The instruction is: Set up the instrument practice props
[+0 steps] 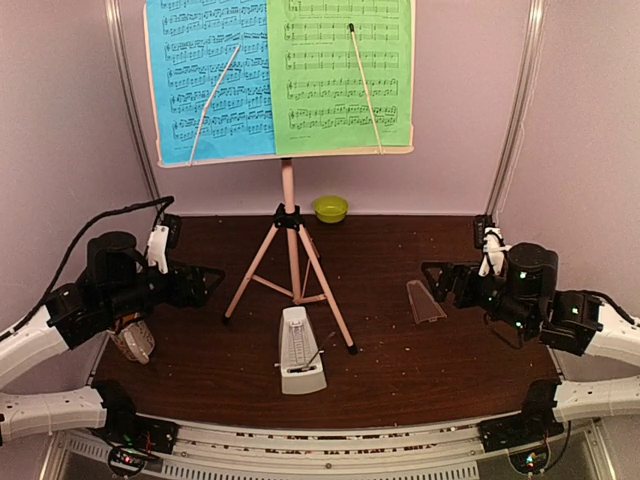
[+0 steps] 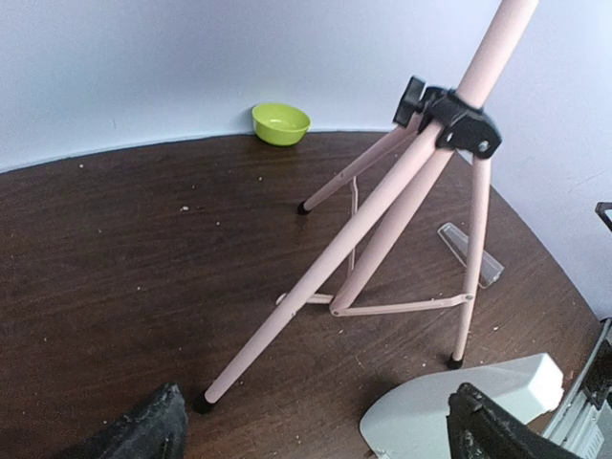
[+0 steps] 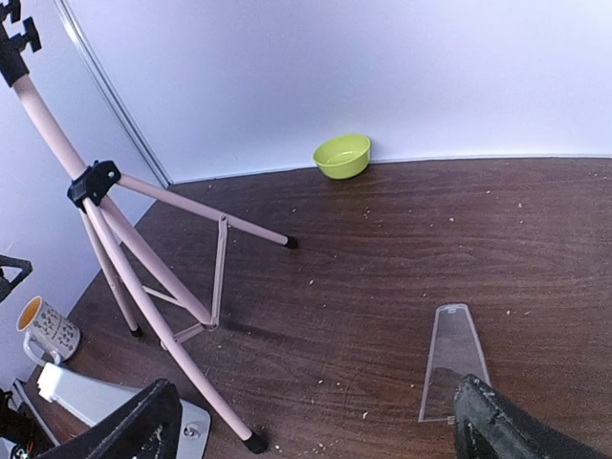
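Observation:
The pink music stand [image 1: 289,250] stands on its tripod legs mid-table, with the blue sheet [image 1: 210,80] and green sheet [image 1: 345,75] side by side on its desk. Its legs show in the left wrist view [image 2: 382,220] and right wrist view [image 3: 143,258]. The white pyramid metronome [image 1: 300,350] stands in front of the stand, its front open and its pendulum tilted; it also shows in the left wrist view [image 2: 449,411] and right wrist view [image 3: 105,402]. My left gripper [image 1: 205,283] is open and empty left of the stand. My right gripper [image 1: 435,280] is open and empty at the right.
A clear trapezoid cover [image 1: 424,301] lies flat just left of my right gripper, also in the right wrist view [image 3: 453,361]. A lime-green bowl [image 1: 330,208] sits by the back wall. A white mug [image 1: 133,342] stands under my left arm. Crumbs dot the dark table.

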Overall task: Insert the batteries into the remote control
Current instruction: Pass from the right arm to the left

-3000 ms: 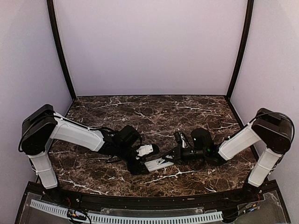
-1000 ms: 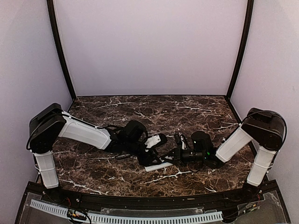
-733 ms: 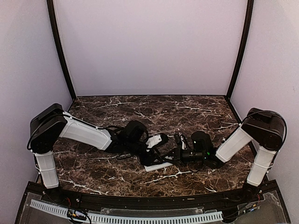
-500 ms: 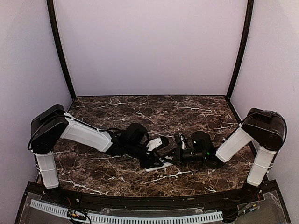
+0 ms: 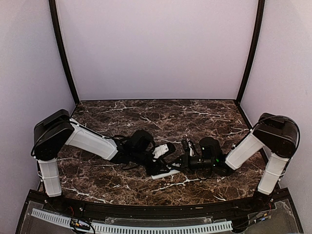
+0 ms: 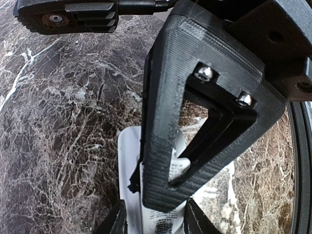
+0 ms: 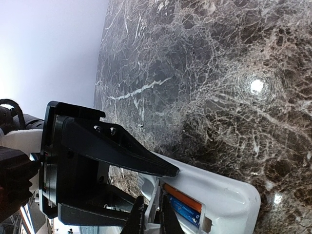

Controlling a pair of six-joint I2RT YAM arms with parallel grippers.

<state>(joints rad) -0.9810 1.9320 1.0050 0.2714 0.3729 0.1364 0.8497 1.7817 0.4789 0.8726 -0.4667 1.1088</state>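
Note:
The white remote control [image 5: 166, 172] lies near the table's front middle. In the right wrist view [image 7: 219, 187] its battery bay is open, with the orange-red battery [image 7: 181, 193] and the blue battery [image 7: 184, 209] side by side inside. My left gripper [image 5: 157, 167] points down over the remote's left part, its fingers [image 6: 115, 222] flanking the white body [image 6: 127, 161]. My right gripper [image 5: 181, 163] is at the remote's right end, jaws almost together [image 7: 151, 217] on a thin white edge beside the bay. I cannot tell whether that edge is the remote's wall or a cover.
Dark marble table [image 5: 122, 117] with pale walls on three sides and black corner posts [image 5: 63, 53]. The two grippers sit close together; the right one's black finger [image 6: 165, 122] fills the left wrist view, and the left one's finger [image 7: 122, 151] crosses the right wrist view.
My left arm has reached right, bringing its gripper from beside the remote's left end onto the remote. My right gripper has stayed at the remote's right end.

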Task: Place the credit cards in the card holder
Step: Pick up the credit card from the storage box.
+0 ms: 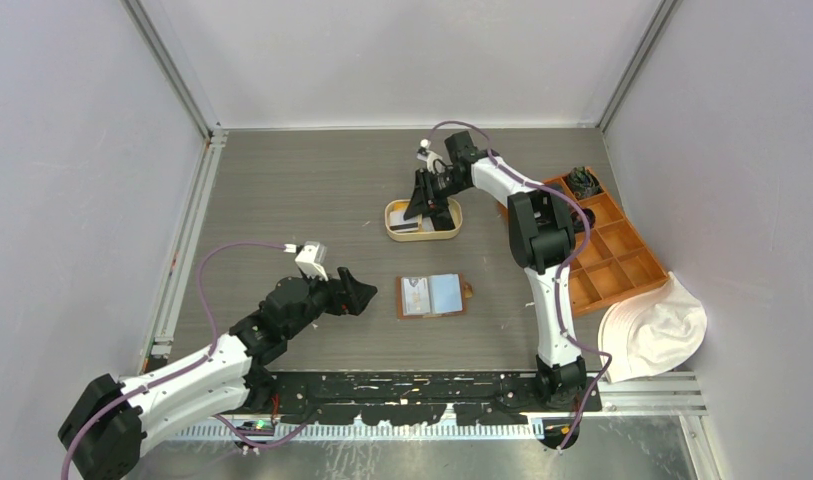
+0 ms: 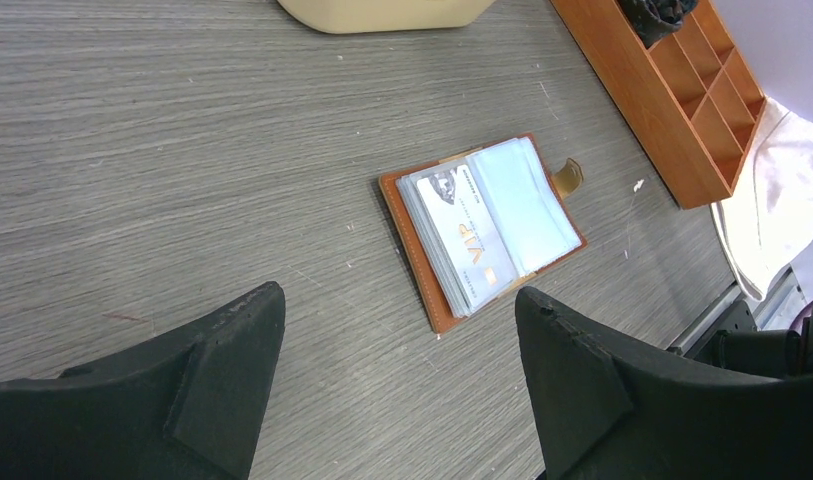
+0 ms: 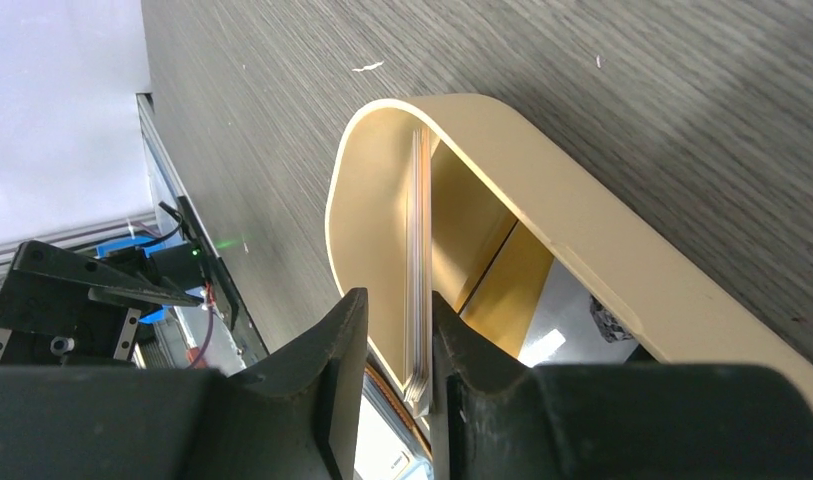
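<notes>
Left gripper (image 2: 397, 297) is hovering agape near the brown leather card holder (image 2: 524, 205) showing a grey "VIP" card (image 2: 462, 235), right gripper (image 3: 397, 300) slightly parted around thin stacked plastic cards (image 3: 419, 250).

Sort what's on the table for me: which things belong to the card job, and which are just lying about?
Job in hand:
- credit cards, in the cream tray
- card holder, lying open, a card already in one sleeve

Just lying about:
- orange compartment box
- dark object in its far compartment
- white cloth at the near right
</notes>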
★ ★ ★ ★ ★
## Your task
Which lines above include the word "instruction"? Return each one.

## Solution
The instruction is: Set up the instrument practice props
Current instruction: Pass from the right arm to the left

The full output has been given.